What the task asks:
Please read the records below and return each line holding the string "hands".

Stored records
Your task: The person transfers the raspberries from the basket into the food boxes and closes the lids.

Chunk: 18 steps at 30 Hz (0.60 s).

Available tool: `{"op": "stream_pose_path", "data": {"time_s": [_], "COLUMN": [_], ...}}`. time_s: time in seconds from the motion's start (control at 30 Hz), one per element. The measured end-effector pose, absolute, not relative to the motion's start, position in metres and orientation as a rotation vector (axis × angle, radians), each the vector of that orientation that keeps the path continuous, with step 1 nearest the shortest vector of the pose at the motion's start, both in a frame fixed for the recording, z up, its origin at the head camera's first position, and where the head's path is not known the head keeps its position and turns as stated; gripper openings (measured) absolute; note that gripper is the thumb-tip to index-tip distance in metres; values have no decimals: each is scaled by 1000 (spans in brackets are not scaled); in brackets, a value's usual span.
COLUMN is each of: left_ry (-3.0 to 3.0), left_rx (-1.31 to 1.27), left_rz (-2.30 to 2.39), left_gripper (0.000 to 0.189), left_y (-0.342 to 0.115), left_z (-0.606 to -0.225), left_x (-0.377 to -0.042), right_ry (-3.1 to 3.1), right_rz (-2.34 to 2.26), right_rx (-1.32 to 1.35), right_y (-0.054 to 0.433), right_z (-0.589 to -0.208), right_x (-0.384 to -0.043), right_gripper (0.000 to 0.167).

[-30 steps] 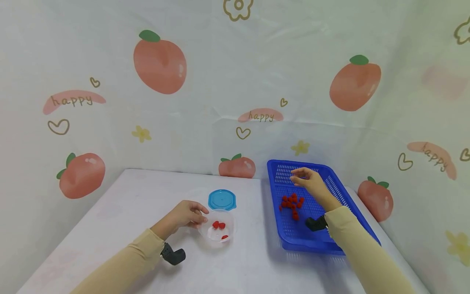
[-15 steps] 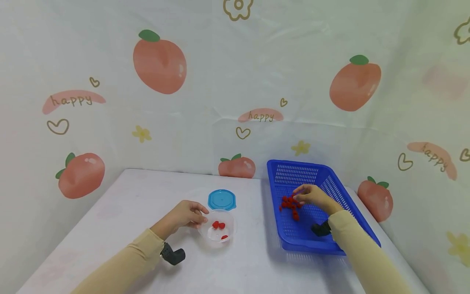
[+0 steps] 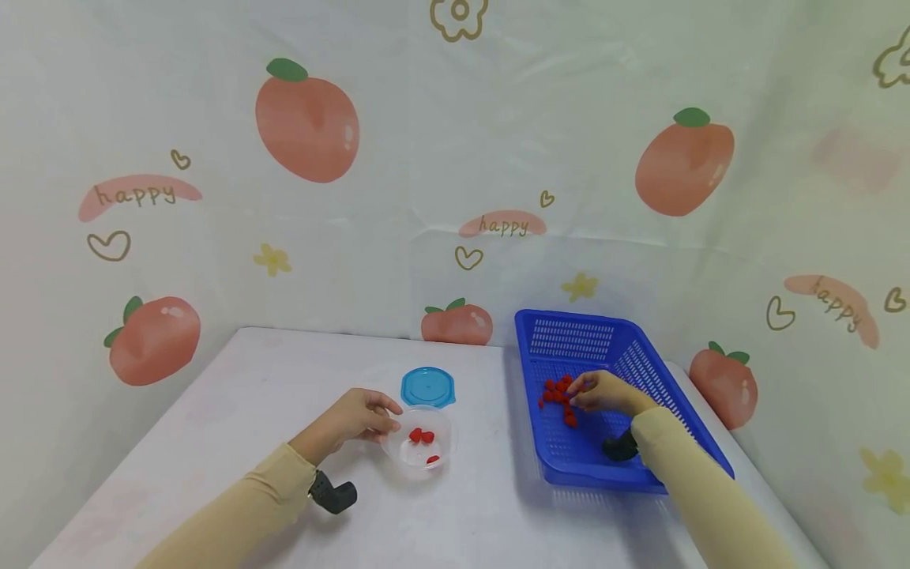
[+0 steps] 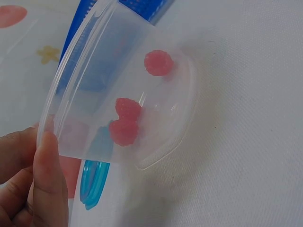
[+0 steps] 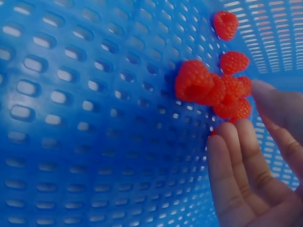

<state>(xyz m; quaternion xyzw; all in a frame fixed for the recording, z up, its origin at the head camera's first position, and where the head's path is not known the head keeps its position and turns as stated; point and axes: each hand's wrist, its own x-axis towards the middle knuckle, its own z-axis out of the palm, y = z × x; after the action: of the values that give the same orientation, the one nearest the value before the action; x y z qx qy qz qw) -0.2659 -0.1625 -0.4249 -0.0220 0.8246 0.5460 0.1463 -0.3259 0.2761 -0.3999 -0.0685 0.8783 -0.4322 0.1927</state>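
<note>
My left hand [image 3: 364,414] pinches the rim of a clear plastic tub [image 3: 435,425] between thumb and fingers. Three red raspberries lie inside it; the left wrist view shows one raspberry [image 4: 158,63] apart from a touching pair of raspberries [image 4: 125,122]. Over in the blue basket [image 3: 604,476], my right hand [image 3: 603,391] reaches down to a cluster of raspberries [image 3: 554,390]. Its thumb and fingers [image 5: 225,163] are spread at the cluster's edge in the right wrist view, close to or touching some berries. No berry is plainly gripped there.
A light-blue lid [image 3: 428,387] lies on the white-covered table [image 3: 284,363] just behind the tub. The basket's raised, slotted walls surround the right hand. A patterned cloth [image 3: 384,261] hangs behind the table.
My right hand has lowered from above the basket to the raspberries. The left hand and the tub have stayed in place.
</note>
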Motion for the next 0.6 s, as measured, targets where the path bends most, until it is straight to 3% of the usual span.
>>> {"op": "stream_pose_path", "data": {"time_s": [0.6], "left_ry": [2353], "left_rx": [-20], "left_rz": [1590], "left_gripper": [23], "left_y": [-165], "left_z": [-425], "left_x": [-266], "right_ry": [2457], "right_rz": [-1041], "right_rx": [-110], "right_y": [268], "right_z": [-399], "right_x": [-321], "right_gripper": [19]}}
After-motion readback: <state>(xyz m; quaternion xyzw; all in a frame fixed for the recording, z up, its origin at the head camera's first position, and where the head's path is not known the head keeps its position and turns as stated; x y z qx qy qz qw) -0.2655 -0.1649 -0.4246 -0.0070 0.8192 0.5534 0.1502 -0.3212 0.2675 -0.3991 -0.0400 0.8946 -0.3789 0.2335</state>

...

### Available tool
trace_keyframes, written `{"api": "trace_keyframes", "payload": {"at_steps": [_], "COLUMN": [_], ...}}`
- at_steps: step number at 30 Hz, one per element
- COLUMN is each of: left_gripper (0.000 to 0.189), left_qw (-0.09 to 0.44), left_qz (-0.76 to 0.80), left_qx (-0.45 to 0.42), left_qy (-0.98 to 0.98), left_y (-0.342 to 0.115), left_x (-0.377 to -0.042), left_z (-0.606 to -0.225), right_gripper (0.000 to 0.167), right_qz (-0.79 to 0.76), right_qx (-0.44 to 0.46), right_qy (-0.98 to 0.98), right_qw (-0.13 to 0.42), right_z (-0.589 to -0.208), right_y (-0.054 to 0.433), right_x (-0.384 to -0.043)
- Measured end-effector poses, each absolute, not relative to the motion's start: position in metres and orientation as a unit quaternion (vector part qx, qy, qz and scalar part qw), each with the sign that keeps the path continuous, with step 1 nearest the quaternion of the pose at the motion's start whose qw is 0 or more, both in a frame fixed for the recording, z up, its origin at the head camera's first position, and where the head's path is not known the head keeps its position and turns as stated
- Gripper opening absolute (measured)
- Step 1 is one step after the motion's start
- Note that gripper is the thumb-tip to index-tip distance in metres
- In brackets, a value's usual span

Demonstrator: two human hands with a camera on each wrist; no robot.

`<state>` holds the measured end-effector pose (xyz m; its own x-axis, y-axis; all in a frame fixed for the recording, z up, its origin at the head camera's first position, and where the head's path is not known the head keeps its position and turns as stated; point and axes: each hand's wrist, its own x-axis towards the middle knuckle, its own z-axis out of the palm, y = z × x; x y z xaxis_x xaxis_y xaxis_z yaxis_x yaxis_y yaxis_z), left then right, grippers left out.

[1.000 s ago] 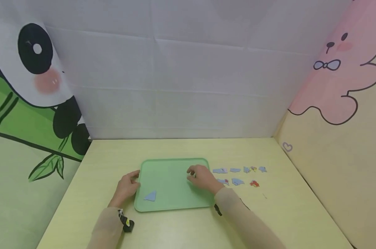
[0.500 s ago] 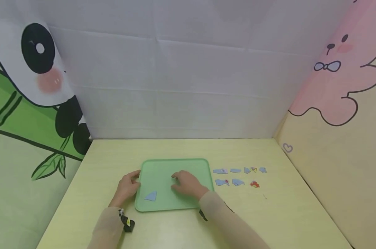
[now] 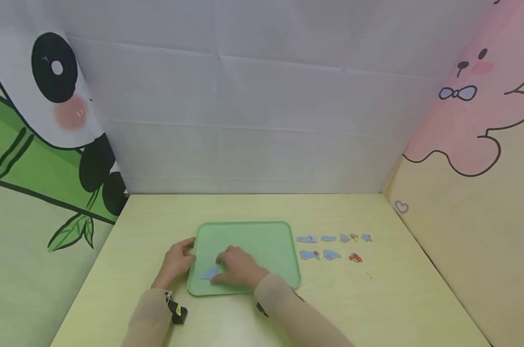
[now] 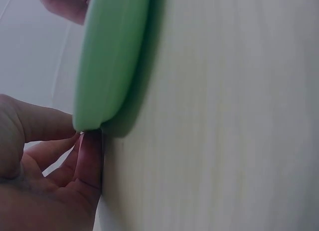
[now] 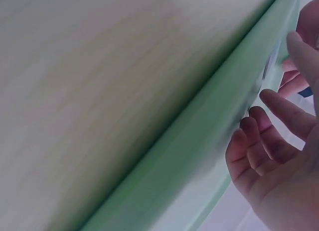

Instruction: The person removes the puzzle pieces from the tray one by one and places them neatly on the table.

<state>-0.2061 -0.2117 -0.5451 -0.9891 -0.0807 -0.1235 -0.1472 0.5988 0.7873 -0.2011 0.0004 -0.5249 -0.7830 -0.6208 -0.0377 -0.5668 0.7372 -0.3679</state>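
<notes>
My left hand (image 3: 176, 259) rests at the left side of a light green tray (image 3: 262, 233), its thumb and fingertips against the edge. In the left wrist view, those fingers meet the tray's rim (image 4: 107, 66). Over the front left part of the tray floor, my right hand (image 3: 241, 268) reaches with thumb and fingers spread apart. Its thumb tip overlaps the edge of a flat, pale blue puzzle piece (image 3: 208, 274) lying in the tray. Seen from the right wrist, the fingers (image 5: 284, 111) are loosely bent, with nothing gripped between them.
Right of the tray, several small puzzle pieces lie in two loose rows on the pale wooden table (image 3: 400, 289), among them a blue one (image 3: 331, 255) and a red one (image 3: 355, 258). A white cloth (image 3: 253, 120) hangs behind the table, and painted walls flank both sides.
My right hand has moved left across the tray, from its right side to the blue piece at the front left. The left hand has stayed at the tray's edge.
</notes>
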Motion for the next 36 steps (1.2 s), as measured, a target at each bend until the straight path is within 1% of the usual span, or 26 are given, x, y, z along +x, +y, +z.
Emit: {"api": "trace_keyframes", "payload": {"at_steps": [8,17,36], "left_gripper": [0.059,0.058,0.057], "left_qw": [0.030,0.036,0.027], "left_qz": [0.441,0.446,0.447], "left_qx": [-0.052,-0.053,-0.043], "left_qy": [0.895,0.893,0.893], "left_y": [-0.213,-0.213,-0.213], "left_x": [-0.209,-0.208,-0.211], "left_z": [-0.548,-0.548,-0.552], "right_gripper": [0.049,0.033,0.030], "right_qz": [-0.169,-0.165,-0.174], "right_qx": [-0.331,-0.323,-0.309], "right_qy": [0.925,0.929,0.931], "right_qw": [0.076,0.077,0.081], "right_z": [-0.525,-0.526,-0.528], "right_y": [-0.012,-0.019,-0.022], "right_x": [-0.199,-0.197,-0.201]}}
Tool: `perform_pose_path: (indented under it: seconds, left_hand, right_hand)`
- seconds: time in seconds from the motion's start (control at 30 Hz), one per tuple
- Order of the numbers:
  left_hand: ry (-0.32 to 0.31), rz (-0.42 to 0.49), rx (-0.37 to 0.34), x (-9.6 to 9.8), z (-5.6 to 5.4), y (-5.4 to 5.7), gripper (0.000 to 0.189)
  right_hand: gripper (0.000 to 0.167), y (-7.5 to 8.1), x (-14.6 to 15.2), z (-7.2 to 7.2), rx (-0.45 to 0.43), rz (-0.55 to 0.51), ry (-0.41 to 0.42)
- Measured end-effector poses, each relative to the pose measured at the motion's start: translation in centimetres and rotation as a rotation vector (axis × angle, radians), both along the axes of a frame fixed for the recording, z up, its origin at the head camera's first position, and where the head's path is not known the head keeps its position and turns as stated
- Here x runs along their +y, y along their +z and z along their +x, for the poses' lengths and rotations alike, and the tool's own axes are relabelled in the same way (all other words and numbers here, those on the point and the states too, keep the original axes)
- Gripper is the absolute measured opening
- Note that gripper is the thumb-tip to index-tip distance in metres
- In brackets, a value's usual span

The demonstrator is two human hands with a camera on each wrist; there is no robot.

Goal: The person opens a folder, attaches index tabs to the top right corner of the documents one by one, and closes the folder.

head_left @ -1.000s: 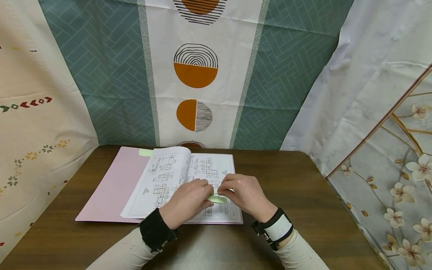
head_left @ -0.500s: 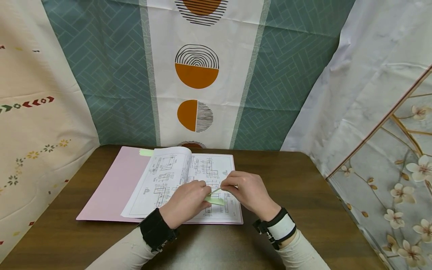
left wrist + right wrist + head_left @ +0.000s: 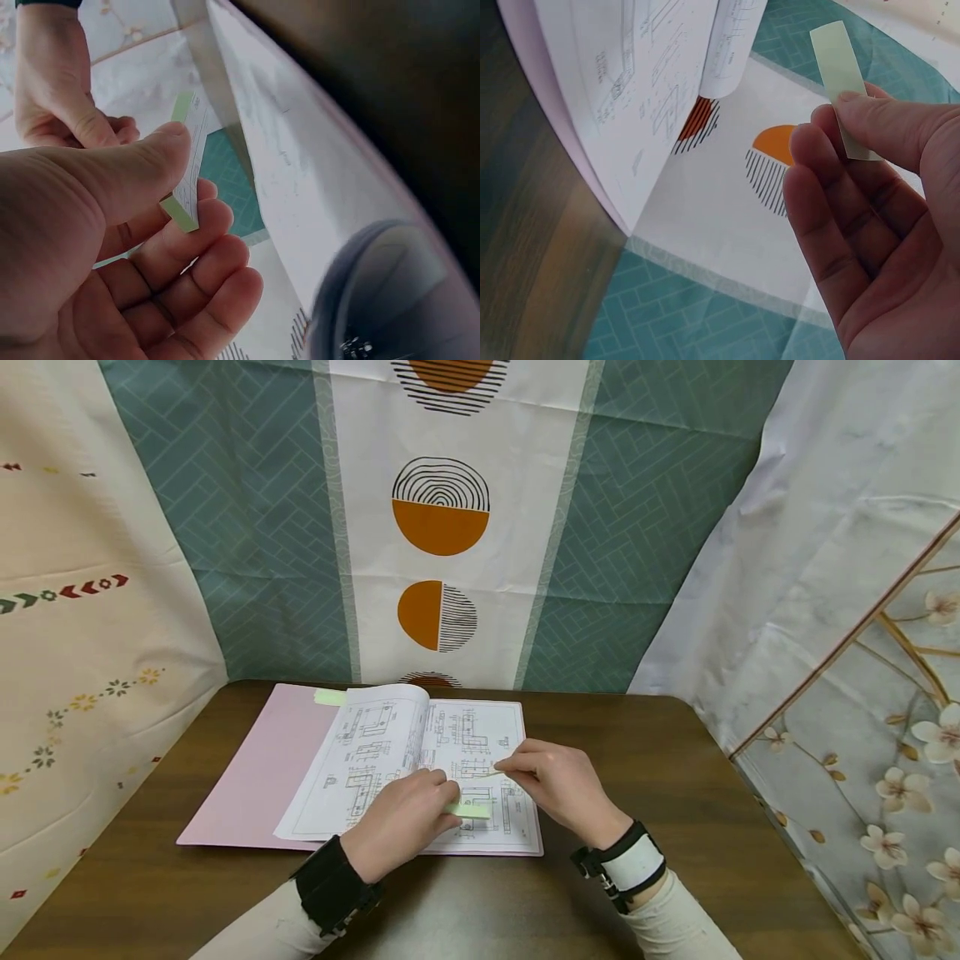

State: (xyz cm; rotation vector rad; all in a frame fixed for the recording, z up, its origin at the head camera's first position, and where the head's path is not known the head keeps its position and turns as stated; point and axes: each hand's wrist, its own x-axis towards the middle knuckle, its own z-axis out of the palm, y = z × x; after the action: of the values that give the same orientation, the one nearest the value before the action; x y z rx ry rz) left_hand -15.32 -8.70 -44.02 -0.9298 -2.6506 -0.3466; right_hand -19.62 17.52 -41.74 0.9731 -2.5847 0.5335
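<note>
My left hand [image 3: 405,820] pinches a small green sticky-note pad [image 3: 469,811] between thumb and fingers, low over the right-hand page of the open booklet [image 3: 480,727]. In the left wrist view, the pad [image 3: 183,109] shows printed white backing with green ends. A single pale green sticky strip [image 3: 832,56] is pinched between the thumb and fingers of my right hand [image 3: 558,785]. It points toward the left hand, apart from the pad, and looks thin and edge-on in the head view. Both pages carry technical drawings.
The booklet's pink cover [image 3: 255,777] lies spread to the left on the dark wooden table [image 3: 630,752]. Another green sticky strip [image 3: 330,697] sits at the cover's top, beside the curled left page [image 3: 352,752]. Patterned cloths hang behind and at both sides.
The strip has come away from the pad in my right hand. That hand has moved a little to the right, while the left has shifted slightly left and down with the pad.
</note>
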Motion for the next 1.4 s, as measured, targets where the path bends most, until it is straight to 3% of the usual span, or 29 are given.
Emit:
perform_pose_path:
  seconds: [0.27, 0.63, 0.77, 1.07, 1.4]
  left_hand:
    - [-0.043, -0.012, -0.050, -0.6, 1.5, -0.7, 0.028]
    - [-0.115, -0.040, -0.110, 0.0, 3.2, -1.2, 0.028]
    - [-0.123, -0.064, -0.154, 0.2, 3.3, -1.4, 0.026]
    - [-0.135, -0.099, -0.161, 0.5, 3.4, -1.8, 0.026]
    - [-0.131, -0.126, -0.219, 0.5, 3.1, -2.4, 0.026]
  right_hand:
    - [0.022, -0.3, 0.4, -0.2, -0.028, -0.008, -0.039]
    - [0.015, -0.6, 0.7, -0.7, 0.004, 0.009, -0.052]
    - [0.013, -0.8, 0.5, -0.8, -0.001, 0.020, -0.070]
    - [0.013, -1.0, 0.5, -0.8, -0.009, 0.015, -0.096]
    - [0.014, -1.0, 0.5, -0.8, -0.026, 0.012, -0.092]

Reply to the exercise:
Demonstrator: two human hands with a camera on each wrist; no robot.
The demonstrator is two human hands with a camera on each wrist; there is no robot.

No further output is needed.